6. M83 could have used a bigger tent. The success of their 2011 album 'Hurry Up We're Dreaming" made the French quintet one of the night's biggest draws, and forced many fans to huddle outside the overcrowded Mojave tent and groove to the group's epic new-wave tunes from afar. Those pushy enough to make their way to the stage were treated to one of the night's most blissful and buzzed-about sets. No one seemed to have more fun than the band themselves, who'd waiting seven years to make their return to the desert.
7. In between angry punk blasts, guttural screams and lessons on the evils of capitalism, Refused singer Dennis Lyxzen told the crowd that he was "humbled," with tears forming in his eyes, to have helped reunite his band for the festival after 14 years of silence. According to Lyxzen, the Swedish hardcore group's last U.S. show was in a basement in Virginia for a crowd of 40 people; on Friday night, they delivered one of the surefire highlights of the festival to a crowd of thousands, including a dozen or so backpacked kids moshing in the middle.
8. Songs that Swedish House Mafia remixed during their headlining-but-not-being-called-headlining set: Coldplay's "Every Teardrop is a Waterfall," Gotye's "Somebody That I Used to Know," Florence & The Machine's "You've Got The Love," Diddy-Dirty Money's "Coming Home." Visual treats SHM bestowed upon its audience: fireworks, streamers, laser lights (of course), bursts of fire, strobes, and about 18 other things. Number of guys in full "Where's Waldo?" get-up fist-pumping during the EDM giants' original single "Save The World": one. Number of bass drops: too many to count. Number of satisfied customers: again, too many to count.
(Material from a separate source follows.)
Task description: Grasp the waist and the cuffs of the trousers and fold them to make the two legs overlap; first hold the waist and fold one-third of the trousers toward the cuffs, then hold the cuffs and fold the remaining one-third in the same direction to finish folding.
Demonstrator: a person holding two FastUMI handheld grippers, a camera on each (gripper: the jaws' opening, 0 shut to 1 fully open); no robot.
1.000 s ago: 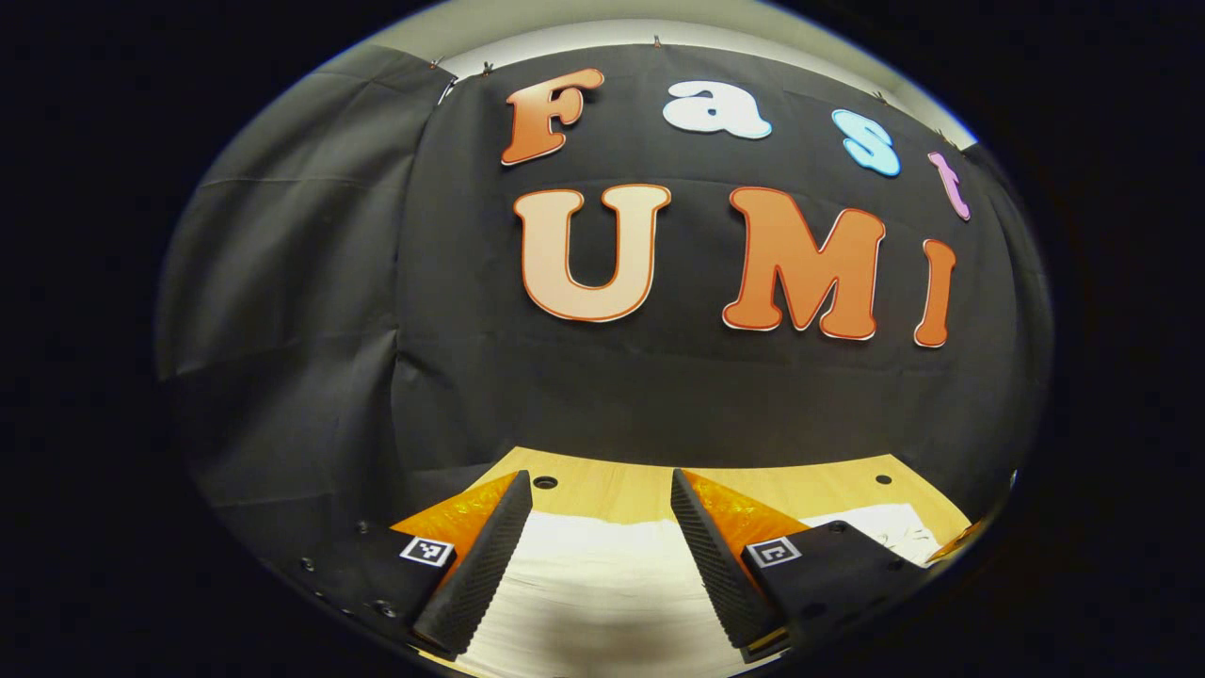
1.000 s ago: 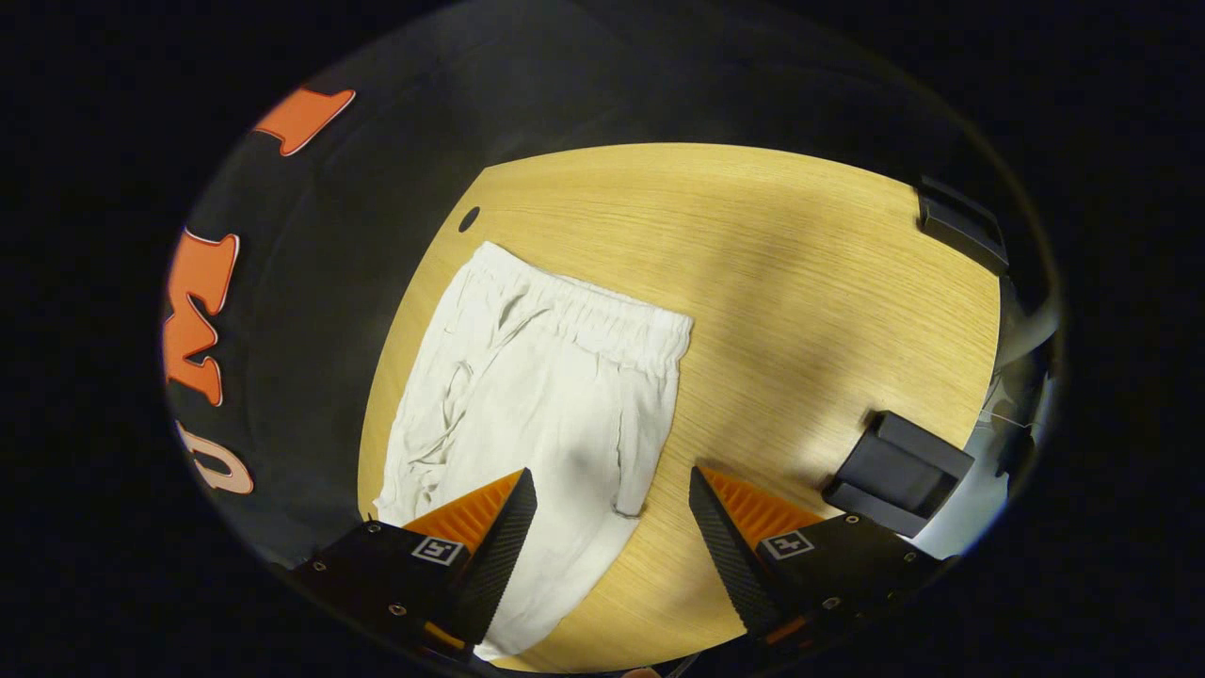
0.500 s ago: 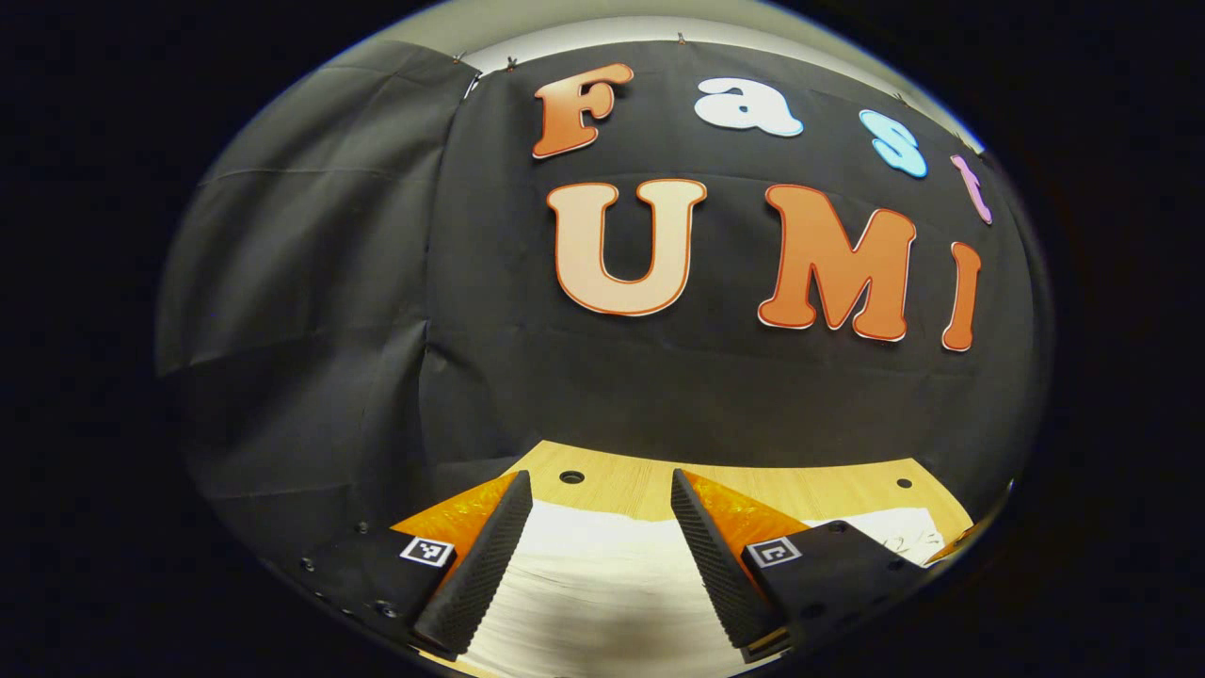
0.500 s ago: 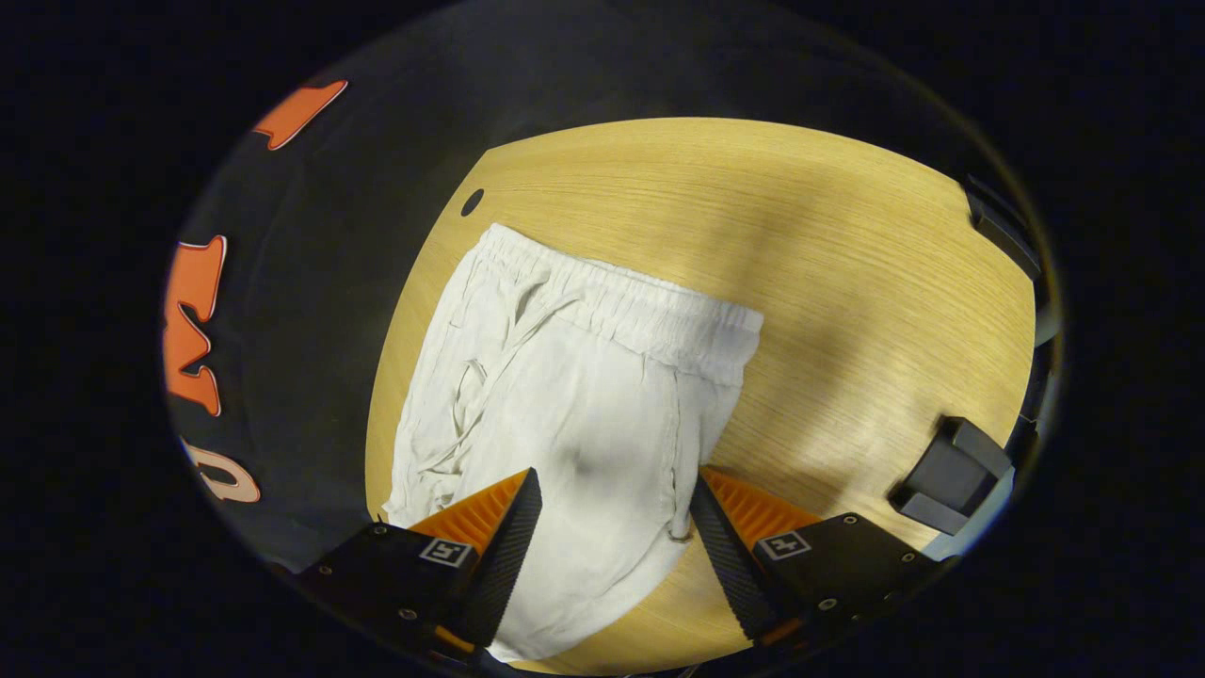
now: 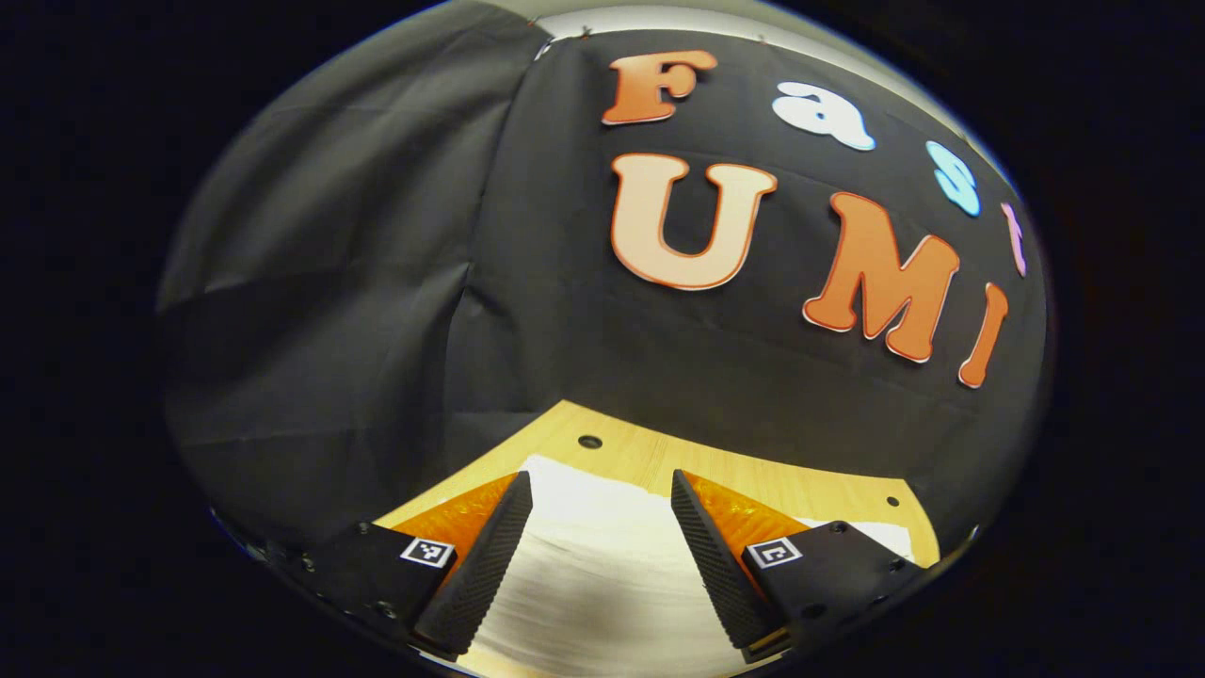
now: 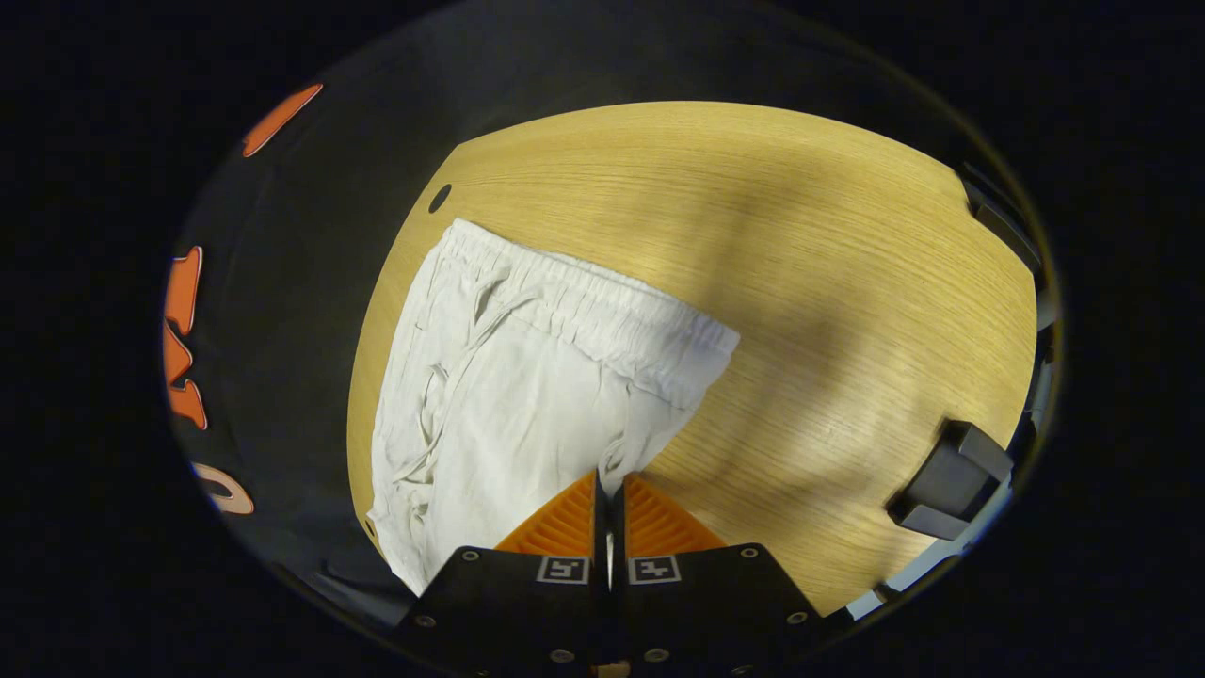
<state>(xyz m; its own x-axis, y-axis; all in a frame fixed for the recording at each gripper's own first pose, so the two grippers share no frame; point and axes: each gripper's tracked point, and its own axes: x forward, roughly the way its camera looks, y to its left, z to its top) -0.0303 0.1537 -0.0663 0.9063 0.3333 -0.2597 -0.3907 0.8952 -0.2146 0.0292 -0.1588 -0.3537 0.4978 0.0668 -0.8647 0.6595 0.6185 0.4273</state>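
On the bench (image 6: pixel 800 282), pinching the trousers (image 6: pixel 527 395) edge with right tongs (image 6: pixel 609 490) pressed together, hovering left tongs (image 5: pixel 595 527) spread over the leg, needing a firm matching grip before lifting.

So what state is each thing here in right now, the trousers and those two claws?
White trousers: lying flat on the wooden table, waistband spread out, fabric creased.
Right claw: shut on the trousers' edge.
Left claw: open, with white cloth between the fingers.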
9. Austin guitar-god Gary Clark, Jr. got things cooking early in the day with a sizzling afternoon set. Sporting dark shades under his stylish pork-pie hat, Clark unleashed his vintage mix of rock, soul and blues jams on the crowd rammed into the Gobi tent, and made his axe howl in ways that recalled Hendrix in his prime. In fact, no one would have thought twice if he had set his guitar on fire at the end of his set; it was that blazing.
10. Whereas Clark's performance was loud and incendiary, the Hope Sandoval-led dream pop pioneers Mazzy Star went a different route, dropping melancholy atmospherics that paired well with the cloudy weather. A special moment came, as you'd expect, with the performance of their hit "Fade Into You." Another blast-from-the-nineties moment came with James ' joyous set, which included their hit "Laid."
11. Random celebrities were easy to spot, with Katy Perry , David Hasselhoff, "Community" star Donald Glover , "That '70s Show" alum Danny Masterson and the aforementioned Gary Clark, Jr. all moseying by on Friday. However, no star was as giddy to be back in Indo as "Breaking Bad" Emmy winner Aaron Paul, who was walking around the main grounds before the Arctic Monkeys' 6:30 set, high-fiving fans he passed and excitedly cheering. "Hello Coachella. I have missed you," Paul wrote on Twitter. See? When he's not pretending to sell meth on one of TV's best dramas, Paul is just a Coachella nut like the rest of us.
12. Dr. Dre and Snoop Dogg won't hit the main stage for another two days, but fans are already buzzing with anticipation for the duo's closing set on Sunday, and speculating about the special guests rumored to make appearance. Eminem and Wiz Khalifa are all-but expected, but even the late 2Pac and Nate Dogg and rumored to make beyond-the-grave cameos via stage holograms. We'll just have to wait and see.